What the task asks
Set down all of the data exactly. Pictures stay out of the copy.
══════════════════════════════
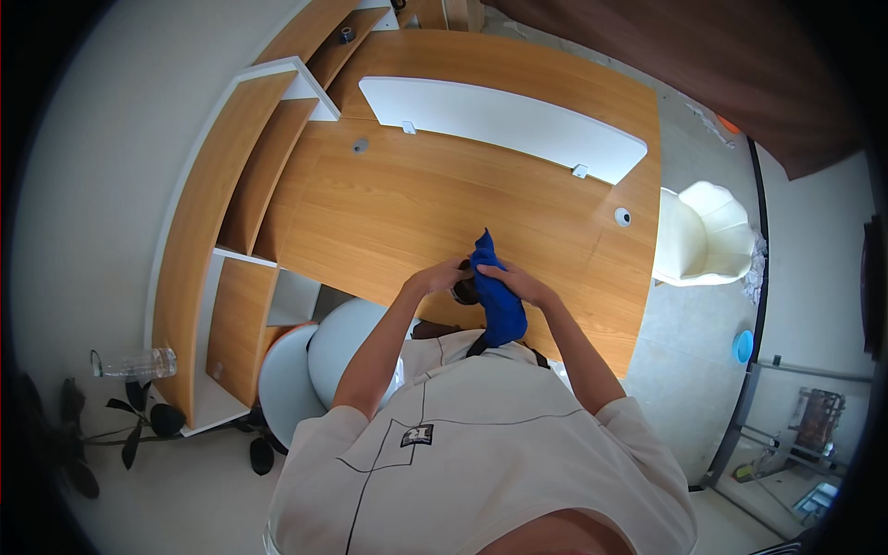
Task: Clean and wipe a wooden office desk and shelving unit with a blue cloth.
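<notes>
Just above the near edge of a wooden desk [444, 187], my left hand [438, 277] grips a dark, glossy object [465, 291] that looks like a pair of sunglasses. A bright blue cloth [501, 305] is bunched in my right hand [519, 283], with the thumb pressed on top of it. The cloth's upper tip points away from me and its lower end hangs down towards my waist. It touches the dark object and covers part of it. Fingers of both hands are partly hidden behind the cloth and the object.
A white divider panel [499, 121] stands across the desk. Wooden shelving [236, 173] with white edges runs along the left, bearing a clear glass vessel [139, 363]. A pale round-backed chair [347, 347] is at my left, a white armchair [707, 236] beyond the right edge.
</notes>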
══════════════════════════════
Answer to this exercise
Task: Clean and wipe a wooden office desk and shelving unit with a blue cloth.
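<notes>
Just above the near edge of a wooden desk [444, 187], my left hand [438, 277] grips a dark, glossy object [465, 291] that looks like a pair of sunglasses. A bright blue cloth [501, 305] is bunched in my right hand [519, 283], with the thumb pressed on top of it. The cloth's upper tip points away from me and its lower end hangs down towards my waist. It touches the dark object and covers part of it. Fingers of both hands are partly hidden behind the cloth and the object.
A white divider panel [499, 121] stands across the desk. Wooden shelving [236, 173] with white edges runs along the left, bearing a clear glass vessel [139, 363]. A pale round-backed chair [347, 347] is at my left, a white armchair [707, 236] beyond the right edge.
</notes>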

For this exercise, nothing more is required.